* WORK REQUEST:
Once the pictures are set aside, copy the data below exactly as it stands.

* MATERIAL PROVIDED:

------------------------

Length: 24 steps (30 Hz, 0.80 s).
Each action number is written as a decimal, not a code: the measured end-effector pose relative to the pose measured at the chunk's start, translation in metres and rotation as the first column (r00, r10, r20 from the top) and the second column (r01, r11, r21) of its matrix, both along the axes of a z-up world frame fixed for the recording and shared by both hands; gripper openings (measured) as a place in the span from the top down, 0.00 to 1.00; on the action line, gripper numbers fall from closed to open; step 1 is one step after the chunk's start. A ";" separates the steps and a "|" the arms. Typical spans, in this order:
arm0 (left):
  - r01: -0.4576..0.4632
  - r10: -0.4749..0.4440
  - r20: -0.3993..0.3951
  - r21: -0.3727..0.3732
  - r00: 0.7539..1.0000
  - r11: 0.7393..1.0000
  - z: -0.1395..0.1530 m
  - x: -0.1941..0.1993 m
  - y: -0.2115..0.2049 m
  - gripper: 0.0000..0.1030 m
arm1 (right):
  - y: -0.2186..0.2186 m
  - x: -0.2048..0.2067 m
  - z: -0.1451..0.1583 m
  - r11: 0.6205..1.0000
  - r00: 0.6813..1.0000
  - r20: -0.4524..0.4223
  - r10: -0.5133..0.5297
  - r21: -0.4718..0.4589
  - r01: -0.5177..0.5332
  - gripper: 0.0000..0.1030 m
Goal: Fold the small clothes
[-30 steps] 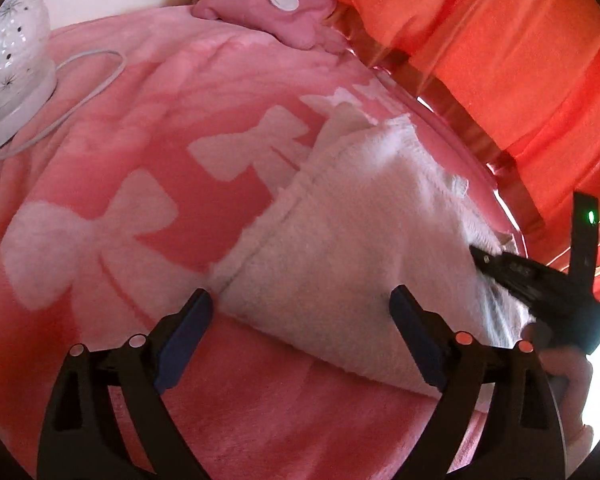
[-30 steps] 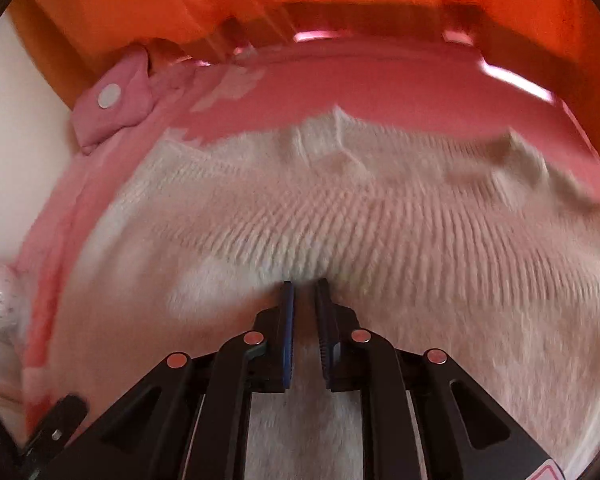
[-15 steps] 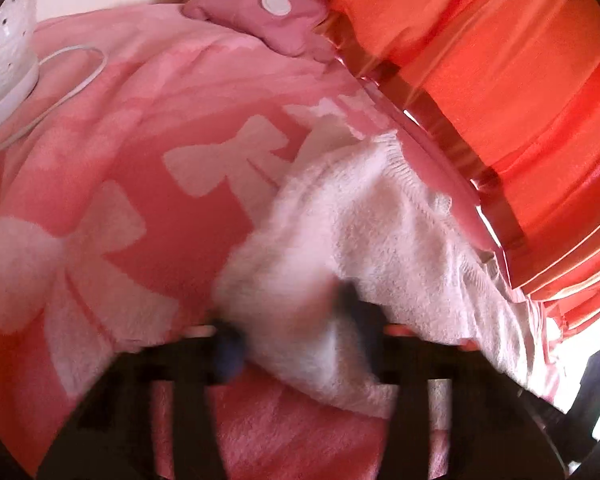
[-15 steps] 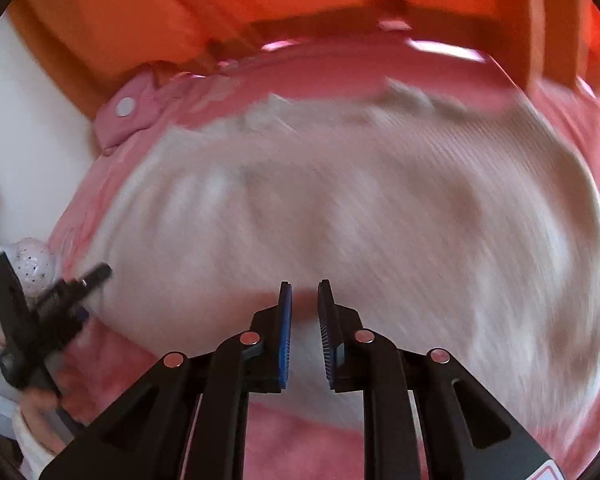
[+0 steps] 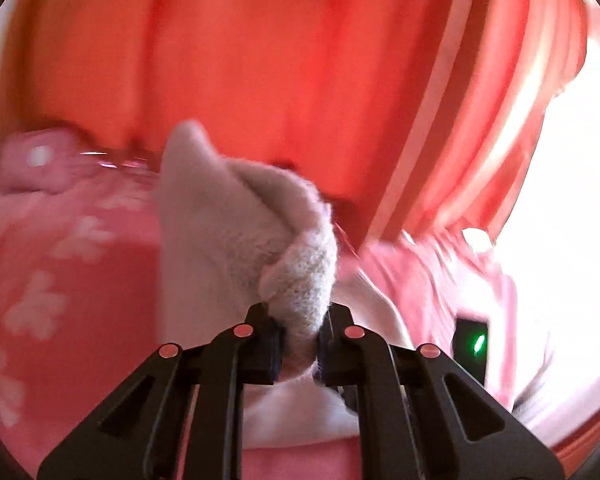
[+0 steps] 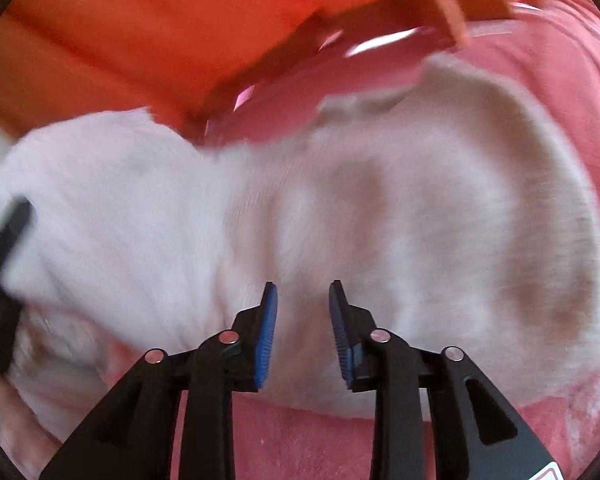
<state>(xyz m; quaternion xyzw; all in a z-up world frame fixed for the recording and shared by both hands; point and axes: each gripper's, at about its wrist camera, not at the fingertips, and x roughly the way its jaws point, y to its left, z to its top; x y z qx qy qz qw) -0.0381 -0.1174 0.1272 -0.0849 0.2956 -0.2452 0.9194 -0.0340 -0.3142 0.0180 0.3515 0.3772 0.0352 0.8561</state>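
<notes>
A small white fuzzy knit garment (image 6: 340, 220) lies on a pink blanket (image 6: 300, 440). In the left wrist view my left gripper (image 5: 300, 344) is closing on a bunched corner of the garment (image 5: 260, 240) and holds it lifted above the blanket (image 5: 60, 272). In the right wrist view my right gripper (image 6: 303, 332) hovers over the garment's near edge, its blue-padded jaws opening with a gap between them; the cloth lies below the pads and nothing is pinched. The other gripper (image 6: 0, 280) shows blurred at the left edge.
Orange-red curtains (image 5: 280, 60) hang behind the bed. A pink pouch with a white button (image 5: 40, 160) lies at the blanket's far left. The right gripper's body with a green light (image 5: 472, 344) shows at lower right. Bright window light fills the right side.
My left gripper went from open around the garment's corner to shut on it and lifted it, swinging toward the curtains. My right gripper let go of the cloth, its jaws widened, and it slid sideways.
</notes>
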 end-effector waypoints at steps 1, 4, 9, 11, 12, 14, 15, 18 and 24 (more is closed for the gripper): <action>0.027 -0.026 -0.019 0.017 0.999 0.999 -0.009 -0.001 -0.017 0.89 | -0.010 -0.005 0.000 0.999 0.999 0.007 -0.033 0.018 0.032 0.70; 0.101 -0.090 -0.128 0.084 0.988 0.991 -0.059 0.003 -0.066 0.89 | -0.047 -0.024 -0.002 0.986 0.988 0.020 -0.151 0.077 0.149 0.69; 0.126 -0.104 -0.150 0.148 0.983 0.981 -0.104 -0.009 -0.077 0.82 | -0.074 -0.039 -0.007 0.969 0.975 0.013 -0.222 0.114 0.219 0.63; 0.137 -0.119 -0.116 0.159 0.986 0.978 -0.091 -0.021 -0.068 0.67 | -0.071 -0.038 -0.004 0.976 0.982 0.031 -0.188 0.114 0.184 0.52; 0.137 -0.122 -0.099 0.158 0.988 0.978 -0.084 -0.027 -0.062 0.46 | -0.068 -0.037 -0.003 0.979 0.984 0.040 -0.172 0.114 0.167 0.49; 0.079 -0.071 -0.047 0.185 0.996 0.980 -0.070 -0.040 -0.042 0.18 | -0.066 -0.037 -0.001 0.982 0.988 0.060 -0.140 0.134 0.131 0.37; 0.050 -0.046 -0.022 0.198 0.999 0.979 -0.067 -0.044 -0.031 0.15 | -0.063 -0.036 -0.001 0.982 0.990 0.072 -0.122 0.154 0.110 0.36; 0.010 -0.006 -0.017 0.302 1.000 0.953 -0.075 -0.042 -0.014 0.14 | -0.054 -0.028 -0.003 0.985 0.996 0.045 -0.080 0.155 0.072 0.32; -0.036 0.088 -0.114 0.394 0.990 0.918 -0.122 -0.023 0.004 0.14 | -0.038 -0.011 -0.003 0.987 1.000 0.008 -0.022 0.162 0.021 0.31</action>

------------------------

* SOLUTION TO THIS PROBLEM:
Length: 24 steps (30 Hz, 0.80 s).
Each action number is written as a decimal, not a code: the measured end-effector pose relative to the pose measured at the chunk's start, translation in metres and rotation as the first column (r00, r10, r20 from the top) and the second column (r01, r11, r21) of its matrix, both along the axes of a z-up world frame fixed for the recording and shared by both hands; gripper openings (measured) as a place in the span from the top down, 0.00 to 1.00; on the action line, gripper numbers fall from closed to open; step 1 is one step after the chunk's start. A ";" separates the steps and a "|" the arms. Typical spans, in this order:
arm0 (left):
  - r01: -0.4576..0.4632
  - r10: -0.4749..0.4440
  - r20: -0.3993..0.3951
  - r21: -0.3727..0.3732
  - r00: 0.7539..1.0000
  - r11: 0.7393..1.0000
  - z: -0.1395..0.1530 m
  - x: -0.1941..0.1993 m
  - y: -0.2115..0.2049 m
  - gripper: 0.0000..0.1030 m
arm1 (right):
  - y: -0.2186..0.2186 m
  - x: -0.2048..0.2067 m
  - z: -0.1451..0.1583 m
  - r11: 0.6205..1.0000
  - r00: 0.6813..1.0000
  - r20: -0.4524..0.4223
  - r10: -0.5133..0.5297
  - r21: -0.4718..0.4589
  - r01: -0.5177..0.5332
  - gripper: 0.0000..0.1030 m
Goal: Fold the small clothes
[-30 steps] 
[-30 steps] 
[-15 steps] 
[-15 steps] 
[+0 steps] 
[+0 steps] 
<state>(xyz m; quaternion xyzw; all in a z-up world frame fixed for the recording and shared by both hands; point and axes: each gripper's, at about its wrist camera, not at the fingertips, and x roughly the way its jaws point, y to its left, z to its top; x y z qx qy qz qw) -0.0381 -0.1174 0.1272 -0.0849 0.2956 -0.2452 0.9194 -0.0340 -0.3142 0.0180 0.3515 0.3772 0.0352 0.8561</state>
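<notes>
A small white fuzzy knit garment (image 6: 340, 220) lies on a pink blanket (image 6: 300, 440). In the left wrist view my left gripper (image 5: 300, 344) is closing on a bunched corner of the garment (image 5: 260, 240) and holds it lifted above the blanket (image 5: 60, 272). In the right wrist view my right gripper (image 6: 303, 332) hovers over the garment's near edge, its blue-padded jaws opening with a gap between them; the cloth lies below the pads and nothing is pinched. The other gripper (image 6: 0, 280) shows blurred at the left edge.
Orange-red curtains (image 5: 280, 60) hang behind the bed. A pink pouch with a white button (image 5: 40, 160) lies at the blanket's far left. The right gripper's body with a green light (image 5: 472, 344) shows at lower right. Bright window light fills the right side.
My left gripper went from open around the garment's corner to shut on it and lifted it, swinging toward the curtains. My right gripper let go of the cloth, its jaws widened, and it slid sideways.
</notes>
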 end-effector waypoints at steps 1, 4, 9, 11, 12, 14, 15, 18 and 24 (more is closed for the gripper): <action>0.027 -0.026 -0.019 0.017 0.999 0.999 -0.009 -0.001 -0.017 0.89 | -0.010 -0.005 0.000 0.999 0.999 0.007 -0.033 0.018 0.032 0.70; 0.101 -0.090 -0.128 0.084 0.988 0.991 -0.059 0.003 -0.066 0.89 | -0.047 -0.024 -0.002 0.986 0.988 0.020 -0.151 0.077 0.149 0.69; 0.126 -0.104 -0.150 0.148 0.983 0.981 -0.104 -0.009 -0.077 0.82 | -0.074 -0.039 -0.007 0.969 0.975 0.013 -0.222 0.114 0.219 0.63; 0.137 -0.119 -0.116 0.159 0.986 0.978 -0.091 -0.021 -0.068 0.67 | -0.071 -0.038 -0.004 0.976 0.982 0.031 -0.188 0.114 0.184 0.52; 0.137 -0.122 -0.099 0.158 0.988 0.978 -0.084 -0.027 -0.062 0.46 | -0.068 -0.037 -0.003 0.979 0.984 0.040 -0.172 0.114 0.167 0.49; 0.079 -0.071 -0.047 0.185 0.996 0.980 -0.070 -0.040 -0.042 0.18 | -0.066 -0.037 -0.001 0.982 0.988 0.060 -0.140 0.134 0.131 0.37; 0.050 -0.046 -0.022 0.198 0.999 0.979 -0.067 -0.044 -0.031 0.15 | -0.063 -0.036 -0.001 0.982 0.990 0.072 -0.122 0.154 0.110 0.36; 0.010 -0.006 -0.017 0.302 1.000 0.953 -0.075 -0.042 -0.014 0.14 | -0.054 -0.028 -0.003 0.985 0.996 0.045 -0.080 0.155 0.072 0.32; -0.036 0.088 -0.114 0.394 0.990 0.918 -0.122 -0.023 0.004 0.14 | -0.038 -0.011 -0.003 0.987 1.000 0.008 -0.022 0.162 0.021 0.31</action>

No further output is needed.